:: Task details ::
Transcribe all of the data exactly, leaving nothing out.

Stored data Block Start

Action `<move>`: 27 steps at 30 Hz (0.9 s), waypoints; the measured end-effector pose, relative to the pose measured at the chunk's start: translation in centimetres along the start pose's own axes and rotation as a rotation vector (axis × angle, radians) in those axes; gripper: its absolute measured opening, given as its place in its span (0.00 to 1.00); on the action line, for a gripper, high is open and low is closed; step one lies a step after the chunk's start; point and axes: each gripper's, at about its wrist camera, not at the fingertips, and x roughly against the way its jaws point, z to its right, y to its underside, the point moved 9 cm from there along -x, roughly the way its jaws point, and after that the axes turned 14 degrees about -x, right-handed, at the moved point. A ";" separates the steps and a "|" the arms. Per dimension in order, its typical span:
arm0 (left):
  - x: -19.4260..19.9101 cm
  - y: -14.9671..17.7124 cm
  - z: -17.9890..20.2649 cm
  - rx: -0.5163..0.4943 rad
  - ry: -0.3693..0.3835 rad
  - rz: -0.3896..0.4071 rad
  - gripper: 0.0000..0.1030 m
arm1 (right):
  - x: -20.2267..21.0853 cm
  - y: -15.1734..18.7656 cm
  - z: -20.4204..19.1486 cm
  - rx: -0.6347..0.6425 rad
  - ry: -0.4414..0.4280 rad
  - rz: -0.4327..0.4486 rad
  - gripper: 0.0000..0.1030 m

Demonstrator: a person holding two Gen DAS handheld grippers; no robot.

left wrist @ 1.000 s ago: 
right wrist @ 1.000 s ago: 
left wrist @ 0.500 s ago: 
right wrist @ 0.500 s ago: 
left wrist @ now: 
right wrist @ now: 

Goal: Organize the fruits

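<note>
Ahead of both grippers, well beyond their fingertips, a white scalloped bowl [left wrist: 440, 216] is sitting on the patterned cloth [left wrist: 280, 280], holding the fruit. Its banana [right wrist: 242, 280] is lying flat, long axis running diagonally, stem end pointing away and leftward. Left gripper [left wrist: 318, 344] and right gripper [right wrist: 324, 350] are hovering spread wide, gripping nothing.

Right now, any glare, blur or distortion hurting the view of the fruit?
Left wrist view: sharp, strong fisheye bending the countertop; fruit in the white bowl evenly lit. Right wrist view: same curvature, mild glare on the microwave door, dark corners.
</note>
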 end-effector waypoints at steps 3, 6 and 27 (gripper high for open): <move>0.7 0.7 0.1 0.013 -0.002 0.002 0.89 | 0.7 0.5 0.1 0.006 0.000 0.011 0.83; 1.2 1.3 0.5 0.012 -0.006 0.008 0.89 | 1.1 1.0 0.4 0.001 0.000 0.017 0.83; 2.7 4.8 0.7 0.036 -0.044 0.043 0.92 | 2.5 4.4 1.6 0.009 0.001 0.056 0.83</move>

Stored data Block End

:: Output below ::
Action `<move>`: 27 steps at 30 Hz (0.9 s), waypoints; the measured end-effector pose, relative to the pose measured at the chunk's start: translation in centimetres along the start pose's own axes and rotation as a rotation vector (axis × angle, radians) in those axes; gripper: its absolute measured opening, given as its place in its span (0.00 to 1.00); on the action line, for a gripper, high is open and low is closed; step one lies a step after the chunk's start; point and axes: each gripper's, at about its wrist camera, not at the fingertips, and x roughly against the way its jaws point, z to its right, y to its underside, the point moved 9 cm from there along -x, roughly the way its jaws point, and after that the axes turned 14 degrees about -x, right-handed, at the moved point. A ";" separates the steps and a "|" the arms. Per dimension in order, its typical span:
arm0 (left):
  - x: -19.4260..19.9101 cm
  - y: -14.9671..17.7124 cm
  - z: -17.9890..20.2649 cm
  - rx: -0.5163..0.4943 rad
  - ry: -0.3693..0.3835 rad
  - rz: -0.3896..0.4071 rad
  - gripper: 0.0000..0.1030 m
arm1 (right):
  - x: -20.2267..21.0853 cm
  - y: -15.1734..18.7656 cm
  - z: -20.4204..19.1486 cm
  - rx: -0.6347..0.6425 rad
  - ry: -0.4414..0.4280 rad
  - rz: -0.4327..0.4486 rad
  - gripper: 0.0000..0.1030 m

Demonstrator: a person holding two Gen DAS handheld grippers; no robot.

left wrist @ 1.000 s ago: 
right wrist @ 1.000 s ago: 
left wrist @ 0.500 s ago: 
right wrist @ 0.500 s ago: 
left wrist @ now: 
right wrist @ now: 

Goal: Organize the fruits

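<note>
Ahead of both grippers, well beyond their fingertips, a white scalloped bowl [left wrist: 440, 216] is sitting on the patterned cloth [left wrist: 280, 280], holding the fruit. Its banana [right wrist: 242, 280] is lying flat, long axis running diagonally, stem end pointing away and leftward. Left gripper [left wrist: 318, 344] and right gripper [right wrist: 324, 350] are hovering spread wide, gripping nothing.

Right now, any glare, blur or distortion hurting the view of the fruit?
Left wrist view: sharp, strong fisheye bending the countertop; fruit in the white bowl evenly lit. Right wrist view: same curvature, mild glare on the microwave door, dark corners.
</note>
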 end-effector waypoints at steps 3, 6 and 27 (gripper high for open): <move>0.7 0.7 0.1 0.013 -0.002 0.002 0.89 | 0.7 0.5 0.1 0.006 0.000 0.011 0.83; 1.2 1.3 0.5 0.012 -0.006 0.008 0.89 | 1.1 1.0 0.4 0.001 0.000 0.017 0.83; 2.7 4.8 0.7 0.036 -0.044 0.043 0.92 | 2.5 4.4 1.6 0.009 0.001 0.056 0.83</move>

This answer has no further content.